Argentina
February 26, 2026

Solar PV prices rebound in Argentina as China ends subsidies

As China phases out export tax rebates and excess manufacturing capacity, solar PV prices rebound by around 20% in Q1 2026. Yet for Argentina, rising grid tariffs are making distributed generation more strategic than ever.
By Strategic Energy

By Strategic Energy

February 26, 2026
solar

BGH Eco Smart has analysed that the solar market is undergoing a consolidation phase, characterised by pricing more closely aligned with industrial fundamentals and long-term corporate decision-making.

The global solar PV market has reached a turning point. What was anticipated at the end of last year is now a reality: the era of artificially low solar panel prices has come to an end. The Chinese government’s decision to eliminate VAT export rebates and reduce excess manufacturing capacity is already impacting international price lists.

However, for the Argentine market, this scenario presents a positive paradox: it has never been more strategic to invest in distributed generation than in this first quarter of 2026. In a context where energy security and long-term cost savings are top priorities, short-term volatility in specific equipment pricing becomes secondary to the sharp rise in local electricity tariffs.

1. Towards a market of real prices

The price correction — around 20% in Q1 2026 — reflects a necessary stabilisation of the global industry. For years, oversupply and cross-subsidies kept costs below sustainable levels, leading to factory closures and unfair competition that affected the broader renewable energy supply chain.

“What we are witnessing is not a crisis, but a return to cost rationality. We are leaving behind a period of subsidised pricing and entering a market defined by real values, technological quality and long-term manufacturer sustainability,” explained Diego Simondi, Chief Executive Officer of BGH Eco Smart.

2. Argentina’s opportunity: energy tariffs vs solar investment

Although solar project CAPEX has increased due to international costs of silicon and silver, the equation in Argentina remains highly favourable.
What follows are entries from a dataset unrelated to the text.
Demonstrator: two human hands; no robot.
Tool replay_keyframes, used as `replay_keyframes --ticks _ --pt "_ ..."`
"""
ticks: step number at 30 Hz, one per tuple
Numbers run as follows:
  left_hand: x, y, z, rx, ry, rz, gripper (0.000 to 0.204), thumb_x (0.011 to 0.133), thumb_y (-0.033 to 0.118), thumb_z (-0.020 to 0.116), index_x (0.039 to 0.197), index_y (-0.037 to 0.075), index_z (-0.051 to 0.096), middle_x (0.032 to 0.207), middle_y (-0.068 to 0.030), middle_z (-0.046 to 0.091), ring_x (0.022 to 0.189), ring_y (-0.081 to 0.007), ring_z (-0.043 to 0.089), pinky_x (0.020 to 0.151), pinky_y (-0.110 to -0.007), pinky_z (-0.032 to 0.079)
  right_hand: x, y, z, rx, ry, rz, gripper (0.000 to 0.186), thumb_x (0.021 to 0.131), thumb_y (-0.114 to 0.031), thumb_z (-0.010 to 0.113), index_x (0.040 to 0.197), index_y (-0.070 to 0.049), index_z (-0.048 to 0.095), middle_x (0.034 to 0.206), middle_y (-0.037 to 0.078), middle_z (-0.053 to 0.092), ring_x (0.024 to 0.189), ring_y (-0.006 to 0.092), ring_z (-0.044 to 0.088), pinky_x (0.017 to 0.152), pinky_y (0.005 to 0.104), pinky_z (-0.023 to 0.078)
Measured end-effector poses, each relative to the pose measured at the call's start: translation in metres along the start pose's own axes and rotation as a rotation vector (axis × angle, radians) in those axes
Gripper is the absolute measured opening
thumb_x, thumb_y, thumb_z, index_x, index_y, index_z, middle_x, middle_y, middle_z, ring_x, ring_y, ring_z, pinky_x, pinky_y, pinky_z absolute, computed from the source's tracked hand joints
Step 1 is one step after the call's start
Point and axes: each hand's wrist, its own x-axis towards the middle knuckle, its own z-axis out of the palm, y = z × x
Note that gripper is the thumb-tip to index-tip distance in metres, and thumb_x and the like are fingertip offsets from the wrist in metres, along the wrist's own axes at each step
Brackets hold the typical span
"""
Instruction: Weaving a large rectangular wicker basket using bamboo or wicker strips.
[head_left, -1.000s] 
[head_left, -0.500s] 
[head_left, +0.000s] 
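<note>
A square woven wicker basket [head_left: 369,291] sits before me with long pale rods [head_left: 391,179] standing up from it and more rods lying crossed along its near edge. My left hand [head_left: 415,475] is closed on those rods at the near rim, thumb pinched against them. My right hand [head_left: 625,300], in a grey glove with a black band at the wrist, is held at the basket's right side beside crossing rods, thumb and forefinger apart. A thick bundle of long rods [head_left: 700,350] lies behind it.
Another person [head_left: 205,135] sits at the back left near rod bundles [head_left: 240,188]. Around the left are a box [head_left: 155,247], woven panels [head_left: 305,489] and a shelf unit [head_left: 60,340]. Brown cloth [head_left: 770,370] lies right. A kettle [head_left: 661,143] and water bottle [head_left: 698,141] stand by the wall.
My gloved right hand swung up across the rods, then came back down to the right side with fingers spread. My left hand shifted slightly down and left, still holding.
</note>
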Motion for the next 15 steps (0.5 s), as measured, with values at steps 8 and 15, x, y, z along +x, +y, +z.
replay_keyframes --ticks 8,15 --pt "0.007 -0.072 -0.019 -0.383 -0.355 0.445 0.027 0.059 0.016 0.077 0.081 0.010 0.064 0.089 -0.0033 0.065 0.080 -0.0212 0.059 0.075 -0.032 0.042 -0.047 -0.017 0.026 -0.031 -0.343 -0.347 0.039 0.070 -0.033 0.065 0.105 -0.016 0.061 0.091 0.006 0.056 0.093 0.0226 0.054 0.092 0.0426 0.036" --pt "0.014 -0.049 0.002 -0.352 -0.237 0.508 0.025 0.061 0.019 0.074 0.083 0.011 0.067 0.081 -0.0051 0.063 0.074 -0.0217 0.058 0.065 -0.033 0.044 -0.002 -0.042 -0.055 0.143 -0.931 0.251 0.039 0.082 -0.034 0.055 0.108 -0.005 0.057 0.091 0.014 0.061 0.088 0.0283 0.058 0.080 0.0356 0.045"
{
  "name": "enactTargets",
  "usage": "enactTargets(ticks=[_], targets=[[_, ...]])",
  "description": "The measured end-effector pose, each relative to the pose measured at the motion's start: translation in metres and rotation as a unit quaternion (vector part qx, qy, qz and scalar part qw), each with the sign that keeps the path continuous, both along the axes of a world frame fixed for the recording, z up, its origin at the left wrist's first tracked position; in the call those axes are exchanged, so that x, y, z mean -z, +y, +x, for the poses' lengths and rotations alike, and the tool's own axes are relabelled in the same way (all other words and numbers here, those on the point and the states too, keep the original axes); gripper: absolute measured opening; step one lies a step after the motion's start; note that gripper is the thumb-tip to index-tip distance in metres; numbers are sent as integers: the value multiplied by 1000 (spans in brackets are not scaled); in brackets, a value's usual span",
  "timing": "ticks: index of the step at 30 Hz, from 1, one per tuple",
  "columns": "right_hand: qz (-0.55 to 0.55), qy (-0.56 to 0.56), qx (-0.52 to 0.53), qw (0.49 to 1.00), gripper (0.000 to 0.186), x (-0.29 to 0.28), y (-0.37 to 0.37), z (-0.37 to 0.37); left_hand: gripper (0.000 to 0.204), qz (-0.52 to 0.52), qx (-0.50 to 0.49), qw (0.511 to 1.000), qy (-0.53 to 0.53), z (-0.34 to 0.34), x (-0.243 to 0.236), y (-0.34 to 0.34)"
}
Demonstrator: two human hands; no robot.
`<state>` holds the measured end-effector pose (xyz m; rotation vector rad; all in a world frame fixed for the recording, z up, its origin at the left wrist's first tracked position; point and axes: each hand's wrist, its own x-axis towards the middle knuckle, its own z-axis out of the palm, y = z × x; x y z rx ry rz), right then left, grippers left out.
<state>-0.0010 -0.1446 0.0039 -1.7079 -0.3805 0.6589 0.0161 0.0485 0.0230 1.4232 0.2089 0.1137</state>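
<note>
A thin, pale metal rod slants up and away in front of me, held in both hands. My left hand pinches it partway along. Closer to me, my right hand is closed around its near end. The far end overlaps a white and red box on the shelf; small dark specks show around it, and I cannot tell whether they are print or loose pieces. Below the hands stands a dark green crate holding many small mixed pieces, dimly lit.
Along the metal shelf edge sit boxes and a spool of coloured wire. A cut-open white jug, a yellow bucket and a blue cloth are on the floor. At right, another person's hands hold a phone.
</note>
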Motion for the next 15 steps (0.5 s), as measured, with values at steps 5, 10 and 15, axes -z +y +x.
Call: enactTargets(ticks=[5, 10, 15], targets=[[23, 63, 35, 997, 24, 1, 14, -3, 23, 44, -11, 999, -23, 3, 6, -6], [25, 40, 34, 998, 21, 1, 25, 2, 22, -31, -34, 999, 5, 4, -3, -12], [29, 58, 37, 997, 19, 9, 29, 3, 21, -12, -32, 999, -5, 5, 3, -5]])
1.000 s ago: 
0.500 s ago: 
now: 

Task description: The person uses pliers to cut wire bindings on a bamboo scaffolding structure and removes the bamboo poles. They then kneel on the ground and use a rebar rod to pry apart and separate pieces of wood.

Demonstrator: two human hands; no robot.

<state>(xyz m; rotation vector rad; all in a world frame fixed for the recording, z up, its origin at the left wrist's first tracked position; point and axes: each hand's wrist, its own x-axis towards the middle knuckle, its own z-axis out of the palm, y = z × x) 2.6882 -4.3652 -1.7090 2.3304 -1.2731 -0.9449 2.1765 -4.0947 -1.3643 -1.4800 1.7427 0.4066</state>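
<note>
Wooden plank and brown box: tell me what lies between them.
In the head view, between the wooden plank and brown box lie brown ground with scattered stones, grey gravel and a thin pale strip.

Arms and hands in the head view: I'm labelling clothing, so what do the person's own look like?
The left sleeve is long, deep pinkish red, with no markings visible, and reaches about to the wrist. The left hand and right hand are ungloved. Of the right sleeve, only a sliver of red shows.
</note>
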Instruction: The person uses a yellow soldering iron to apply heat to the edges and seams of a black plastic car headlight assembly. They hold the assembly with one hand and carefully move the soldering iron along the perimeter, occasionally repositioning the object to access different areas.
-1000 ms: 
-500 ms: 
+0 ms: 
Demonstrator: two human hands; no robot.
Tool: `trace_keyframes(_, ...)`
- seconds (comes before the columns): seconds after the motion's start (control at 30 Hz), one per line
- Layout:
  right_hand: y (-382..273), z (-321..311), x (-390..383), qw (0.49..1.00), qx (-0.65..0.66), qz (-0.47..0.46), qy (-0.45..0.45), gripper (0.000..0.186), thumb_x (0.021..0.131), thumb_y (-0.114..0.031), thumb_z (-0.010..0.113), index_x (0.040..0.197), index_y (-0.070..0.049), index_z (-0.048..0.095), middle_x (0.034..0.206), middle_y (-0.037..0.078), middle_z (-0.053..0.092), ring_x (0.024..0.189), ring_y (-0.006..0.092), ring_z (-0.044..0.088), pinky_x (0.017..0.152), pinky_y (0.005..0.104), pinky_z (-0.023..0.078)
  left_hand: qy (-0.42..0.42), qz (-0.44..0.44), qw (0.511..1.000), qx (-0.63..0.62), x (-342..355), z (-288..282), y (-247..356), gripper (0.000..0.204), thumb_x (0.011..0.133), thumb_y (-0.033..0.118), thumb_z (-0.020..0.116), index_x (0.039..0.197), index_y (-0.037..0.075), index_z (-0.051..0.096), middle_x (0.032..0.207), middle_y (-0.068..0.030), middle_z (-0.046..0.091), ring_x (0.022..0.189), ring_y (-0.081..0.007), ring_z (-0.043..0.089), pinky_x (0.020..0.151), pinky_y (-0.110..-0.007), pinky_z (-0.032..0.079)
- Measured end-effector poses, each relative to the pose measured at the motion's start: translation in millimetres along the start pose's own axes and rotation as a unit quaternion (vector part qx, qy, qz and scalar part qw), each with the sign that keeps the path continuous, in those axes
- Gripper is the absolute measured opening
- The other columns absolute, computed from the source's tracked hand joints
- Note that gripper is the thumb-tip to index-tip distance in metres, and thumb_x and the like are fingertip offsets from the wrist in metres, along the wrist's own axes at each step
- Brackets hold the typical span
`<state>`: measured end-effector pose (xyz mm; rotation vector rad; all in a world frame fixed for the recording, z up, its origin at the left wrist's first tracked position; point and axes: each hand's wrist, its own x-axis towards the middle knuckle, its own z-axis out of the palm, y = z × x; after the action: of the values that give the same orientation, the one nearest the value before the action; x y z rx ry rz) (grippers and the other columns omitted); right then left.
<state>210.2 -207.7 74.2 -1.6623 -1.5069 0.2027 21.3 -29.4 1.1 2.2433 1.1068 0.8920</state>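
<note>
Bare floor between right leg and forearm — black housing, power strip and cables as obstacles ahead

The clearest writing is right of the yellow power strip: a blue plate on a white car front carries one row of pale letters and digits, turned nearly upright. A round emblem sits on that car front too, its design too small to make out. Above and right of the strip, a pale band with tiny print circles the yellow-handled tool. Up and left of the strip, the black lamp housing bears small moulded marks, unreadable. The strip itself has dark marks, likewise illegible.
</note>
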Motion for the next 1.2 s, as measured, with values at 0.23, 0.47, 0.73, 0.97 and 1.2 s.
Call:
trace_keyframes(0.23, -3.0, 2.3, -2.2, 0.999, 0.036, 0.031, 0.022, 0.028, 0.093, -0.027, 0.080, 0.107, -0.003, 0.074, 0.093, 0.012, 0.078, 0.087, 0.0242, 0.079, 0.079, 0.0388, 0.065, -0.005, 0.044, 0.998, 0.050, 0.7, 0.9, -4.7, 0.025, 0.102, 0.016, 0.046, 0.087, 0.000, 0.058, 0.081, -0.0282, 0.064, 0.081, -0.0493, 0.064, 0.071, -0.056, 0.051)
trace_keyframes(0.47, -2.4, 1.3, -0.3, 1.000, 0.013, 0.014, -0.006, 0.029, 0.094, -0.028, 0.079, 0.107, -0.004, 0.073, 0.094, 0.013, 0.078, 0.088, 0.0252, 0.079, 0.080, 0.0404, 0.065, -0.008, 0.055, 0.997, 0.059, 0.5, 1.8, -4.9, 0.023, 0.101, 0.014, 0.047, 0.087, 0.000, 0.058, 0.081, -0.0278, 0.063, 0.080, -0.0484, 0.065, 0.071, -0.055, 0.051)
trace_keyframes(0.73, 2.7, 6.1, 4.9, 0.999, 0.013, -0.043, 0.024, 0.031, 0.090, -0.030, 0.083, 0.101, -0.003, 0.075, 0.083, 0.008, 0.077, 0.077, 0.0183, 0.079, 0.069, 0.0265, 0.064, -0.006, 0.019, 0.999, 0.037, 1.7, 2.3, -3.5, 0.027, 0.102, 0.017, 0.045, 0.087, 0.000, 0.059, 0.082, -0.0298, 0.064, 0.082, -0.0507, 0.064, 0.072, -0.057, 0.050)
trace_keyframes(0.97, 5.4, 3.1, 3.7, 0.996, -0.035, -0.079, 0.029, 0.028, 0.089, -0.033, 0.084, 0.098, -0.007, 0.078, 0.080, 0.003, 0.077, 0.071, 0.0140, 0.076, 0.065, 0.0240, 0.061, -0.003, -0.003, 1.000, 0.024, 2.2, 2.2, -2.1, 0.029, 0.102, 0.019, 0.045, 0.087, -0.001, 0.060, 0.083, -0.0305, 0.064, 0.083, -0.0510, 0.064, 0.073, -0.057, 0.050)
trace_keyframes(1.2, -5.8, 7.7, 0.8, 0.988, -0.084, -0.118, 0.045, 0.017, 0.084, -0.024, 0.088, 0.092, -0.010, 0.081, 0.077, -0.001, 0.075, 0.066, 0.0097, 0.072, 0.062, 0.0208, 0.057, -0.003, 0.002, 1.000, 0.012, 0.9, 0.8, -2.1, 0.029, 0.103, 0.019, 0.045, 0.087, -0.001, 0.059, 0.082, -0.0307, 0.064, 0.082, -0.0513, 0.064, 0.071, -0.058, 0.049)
This adjustment effectively brings CAPEX levels back to 2023–2024 ranges. Meanwhile, the normalisation of electricity tariffs and the gradual removal of domestic subsidies have increased industrial operating costs at a faster pace than photovoltaic technology.

“Today, energy represents 30% or more of operating costs in many local industries. Even if solar panels rise in price due to exogenous factors such as Chinese fiscal policy, the investment payback remains attractive, because the cost of not generating your own energy is significantly higher,” said Simondi.

It is important to note that the 20% increase in module prices does not translate linearly into total project costs. Its impact varies depending on project scale:

Residential: Modules represent between 25% and 30% of total system costs. As a result, the final budget impact is limited to approximately 5% to 6%, given the higher relative weight of inverters, engineering and labour.

Commercial: With modules accounting for between 35% and 45% of total costs, the final installation price adjustment is around 8%.

Industrial: In large-scale projects, where modules represent between 50% and 60% of total CAPEX, the impact of the increase may reach up to 11%.

This context reinforces BGH Eco Smart’s strategy, which focuses not only on equipment supply but also on integrated business models. Whether through turnkey engineering, procurement and construction (EPC) solutions or energy sales schemes structured under Power Purchase Agreements (PPAs) — long-term electricity supply contracts — the company absorbs market complexity to provide certainty for large energy users.

3. Quality and storage: the new standard

The global adjustment also acts as a quality filter. The end of subsidies at origin is displacing inefficient manufacturers, leaving technological leaders in the market and ensuring that investments made this year are backed by stronger technical guarantees.

In addition, energy storage is playing an increasingly strategic role. With the reduction of export incentives for lithium batteries scheduled to begin in April and gradually extend through to 2027, the first quarter of 2026 represents a window of opportunity to integrate Battery Energy Storage Systems (BESS) before further supply chain adjustments take effect.

“We are seeing growing interest in hybrid solar-plus-storage solutions. It is no longer just about reducing electricity bills, but about ensuring grid quality and firm capacity in response to system instability. Companies making decisions today can secure cutting-edge technology before the storage price curve follows the upward trend of modules,” added the BGH Eco Smart executive.

4. Planning: the tool against speculation

Despite headlines, Argentina’s distributed generation market continues to advance. Key sectors such as agribusiness and manufacturing in Córdoba, Santa Fe and Buenos Aires remain at the forefront of demand.

BGH Eco Smart’s recommendation to the corporate sector is clear: planning is the best defence. With the complete elimination of Chinese export rebates expected by the end of this quarter, decisions taken now allow companies to mitigate impacts, secure stock, and fix costs ahead of the next potential price adjustment.

Conclusion: Solar technology has reached a level of maturity such that, even with these adjustments, it remains the most competitive and fastest-to-deploy source of new power generation. At BGH Eco Smart, the focus remains on flexible models that enable companies to turn this global challenge into a local competitive advantage.